Steven Hayes, the notorious killer who sits on death row for the 2007 slayings of a Cheshire woman and her two daughters, wants to waive his appeals and proceed to his execution, a path that serial killer Michael Ross took before being put to death in 2005.
In a letter to the Courant, Hayes, 49, said he is the subject of "cruel and unusual punishment" by prison staff at Northern Correctional Institution in Somers, treatment he claims has "been escalating" since March 2012.
"I was willing to live with the intense grief from my past actions, and I still am willing," Hayes wrote in the letter, dated Sept. 29, 2012. "However, I cannot live with the intense tourcher (sic), torment, harassment, and the resulting psychological trauma dished out by the Dept. of Corr. staff here at Northern.
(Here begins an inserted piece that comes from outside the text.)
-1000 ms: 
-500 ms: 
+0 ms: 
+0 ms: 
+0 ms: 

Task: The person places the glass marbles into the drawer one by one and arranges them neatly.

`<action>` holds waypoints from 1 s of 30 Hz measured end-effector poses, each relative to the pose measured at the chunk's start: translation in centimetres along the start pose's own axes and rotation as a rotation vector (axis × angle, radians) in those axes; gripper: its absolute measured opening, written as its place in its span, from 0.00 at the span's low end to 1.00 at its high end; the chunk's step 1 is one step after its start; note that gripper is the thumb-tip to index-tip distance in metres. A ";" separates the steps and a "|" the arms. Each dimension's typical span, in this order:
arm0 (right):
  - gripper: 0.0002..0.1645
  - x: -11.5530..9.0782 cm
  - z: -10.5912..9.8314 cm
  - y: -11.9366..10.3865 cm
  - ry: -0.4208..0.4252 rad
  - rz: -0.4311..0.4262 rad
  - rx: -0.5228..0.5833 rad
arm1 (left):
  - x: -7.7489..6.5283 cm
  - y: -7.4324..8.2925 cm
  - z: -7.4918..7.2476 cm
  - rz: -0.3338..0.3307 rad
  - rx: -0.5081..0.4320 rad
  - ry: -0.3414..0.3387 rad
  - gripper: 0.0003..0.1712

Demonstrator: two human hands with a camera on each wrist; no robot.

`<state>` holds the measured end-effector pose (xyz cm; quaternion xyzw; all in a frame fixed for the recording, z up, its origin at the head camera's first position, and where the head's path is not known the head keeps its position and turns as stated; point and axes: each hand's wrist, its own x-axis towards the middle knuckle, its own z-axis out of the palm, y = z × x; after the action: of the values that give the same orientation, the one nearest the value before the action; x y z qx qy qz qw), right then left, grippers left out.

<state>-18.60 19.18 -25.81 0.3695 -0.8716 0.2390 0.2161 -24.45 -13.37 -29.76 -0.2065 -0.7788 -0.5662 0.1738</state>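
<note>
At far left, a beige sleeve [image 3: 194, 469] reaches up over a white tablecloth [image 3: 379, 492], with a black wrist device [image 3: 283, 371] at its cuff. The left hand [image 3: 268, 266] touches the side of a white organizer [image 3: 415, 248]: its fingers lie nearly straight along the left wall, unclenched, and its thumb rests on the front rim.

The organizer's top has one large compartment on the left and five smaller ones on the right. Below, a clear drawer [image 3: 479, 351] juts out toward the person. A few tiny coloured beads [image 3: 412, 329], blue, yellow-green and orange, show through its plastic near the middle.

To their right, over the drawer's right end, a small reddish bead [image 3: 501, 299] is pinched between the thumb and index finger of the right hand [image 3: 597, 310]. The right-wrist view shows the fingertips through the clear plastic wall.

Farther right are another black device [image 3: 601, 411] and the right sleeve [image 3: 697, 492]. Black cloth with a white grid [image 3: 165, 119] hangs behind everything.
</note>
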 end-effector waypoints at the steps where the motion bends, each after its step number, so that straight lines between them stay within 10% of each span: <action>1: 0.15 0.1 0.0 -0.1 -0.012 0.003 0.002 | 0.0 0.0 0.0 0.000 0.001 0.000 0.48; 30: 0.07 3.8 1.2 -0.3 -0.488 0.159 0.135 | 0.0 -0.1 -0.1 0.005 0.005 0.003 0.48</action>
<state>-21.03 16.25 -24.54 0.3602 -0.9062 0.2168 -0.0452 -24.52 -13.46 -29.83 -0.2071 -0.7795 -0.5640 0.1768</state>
I was sentenced to death, not sentenced to tourcher (sic) and punitive treatment until death."
Hayes said he would be making "a formal announcement" about his decision to go to "the death chamber" during "the 2nd week of October," but he did not say how he would announce it.
Michael Courtney, head of the state public defenders office's capital defense unit, which is handling Hayes' appeal, declined to discuss any recent discussions he and other attorneys have had with Hayes.
"It's not uncommon for death-row inmates who are held in isolation with little or no connection to the outside world or independent mental-health treatment to deteriorate to the point of considering volunteering for execution," Courtney said.
In Connecticut, the appeals process involves an automatic sentence review by the state Supreme Court, so Hayes' decision would not affect that. If the appeal is unsuccessful, Hayes could then forgo the usual progression of state habeas corpus motions and federal appeals that occur before a convict is put to death.
With those appeals in place, legal experts have said, it could easily be 20 years or longer before Hayes is executed.
What Hayes wrote in the Sept. 29 letter conflicts with what he told The Courant earlier this year. In a prison interview, Hayes said he promised one of his defense attorneys, Thomas J. Ullmann, that he would not waive his appeals and seek execution.
Ullmann confirmed the conversation, telling The Courant in July: "He has made a commitment to me that he will not pull a Michael Ross."
Ross decided to waive his appeals in 2004 and, after a protracted legal battle, died by lethal injection in May 2005. Ross was the first person executed in Connecticut since 1960. He had spent 18 years on death row.
Word of Hayes' decision to seek execution comes while questions loom about whether those on death row should still face execution in light of the repeal last April of the death penalty.
Though state legislators abolished capital punishment for future offenses, Hayes and the other nine men on death row and those with pending death-eligible cases still face execution. The state Supreme Court has agreed to consider the constitutionality of the death penalty for the condemned inmates in light of the repeal. Those arguments will be made at a later date.
Hayes could not be reached for comment Thursday. Brian Garnett, a Department of Correction spokesman, said a disciplinary report resulted in Hayes' losing prison visits for 30 days.
When asked about Hayes' claims, Garnett said, "The Department of Correction provides for safe, secure and humane supervision of the offenders in our custody."
Hayes raped and strangled Petit's wife, Jennifer Hawke-Petit. Their daughters, Hayley, 17, and Michaela, 11, died of smoke inhalation after they were doused with gasoline and the house was set on fire. William Petit managed to escape.
Both Hayes and Komisarjevsky, 32, were convicted and sentenced to death for the killings in widely publicized trials.
During jury selection at Hayes' trial, prison officials found him unconscious in his cell. His attorneys said Hayes tried to overdose on prescription medication.
In trial testimony, Hayes told officials he had tried to kill himself numerous times by slashing his wrists, crashing a car into a wall and tying clothes around his neck. He told The Courant during the prison interview that an elaborate confession he made in letters about killing 17 women was another bid to kill himself.
Hayes explained that by writing from prison about the bogus killing spree, he hoped that authorities would seize his letters and notify police. His plan was to trade information for food — he wanted police to buy his story and grant his request for soda, a pepperoni pizza and a dozen oysters with hot sauce.
He is deathly allergic to oysters.
"I planned to eat them and have them find me dead in my cell the next morning," Hayes told The Courant.